On this page, you will find various sample code used in the example projects. Click the “Show code” tags to expand the sections.
- Fake News and Dirty Data
- Mortality Rates in Alberta
- “How Does a Bike-Share Navigate Speedy Success?”
Fake News and Dirty Data
Some exemplary code snippets from the “fake news” project:
Python: Text Cleaning
To clean the raw data of some “leaky” contents, the following function is applied to every article (using the re
standard library package for regular expressions):
Show Python code
def clean_text(string):
"""
Clean text by removing leaky features, newlines, and tabs.
"""
# replace tabs and newlines with whitespaces (we'll use tabs as column
# separators for storage later)
string = re.sub(r"\s", r" ", string)
# remove "(Reuters)" preambles ("true" articles)
string = re.sub(
r".{0,100}" # up to 100 characters
r"\(Reuters\)" # match "(Reuters)"
r"[ -]*", # separator dash surrounded by spaces
r"", string, flags=re.IGNORECASE)
# remove image/video attributions at end of "fake" articles
string = re.sub(
r"(Featured|Image|Photo|Video)" # match one of these words
r".{0,200}$", # allow for 200 arbitrary characters to end of string
r" ", string)
# remove "21st Century Wire" preambles ("fake" articles)

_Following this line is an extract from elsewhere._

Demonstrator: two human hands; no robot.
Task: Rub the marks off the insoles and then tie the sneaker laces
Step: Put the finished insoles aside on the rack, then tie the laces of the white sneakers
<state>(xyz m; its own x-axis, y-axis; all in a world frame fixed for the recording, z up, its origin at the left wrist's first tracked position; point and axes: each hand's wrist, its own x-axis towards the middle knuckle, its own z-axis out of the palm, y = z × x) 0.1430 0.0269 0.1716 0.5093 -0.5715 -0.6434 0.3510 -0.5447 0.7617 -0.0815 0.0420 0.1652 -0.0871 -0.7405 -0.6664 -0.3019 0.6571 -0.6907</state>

string = re.sub(r"21st Century Wire( says| asks)?", r"", string,
flags=re.IGNORECASE)
# remove pic.twitter.com urls
string = re.sub(r"pic\.twitter\.com" # domain
r"/[\S]+", # 1 or more non-whitespace characters
r" ",
string)
# remove any other urls
string = re.sub(r"(http(s)?://)" # match http:// or https://
r"\S+", # collect all following whitespace characters
r" ", string)
# remove embed codes
string = re.sub(r"(// < !\[CDATA)" # match "// < ![CDATA"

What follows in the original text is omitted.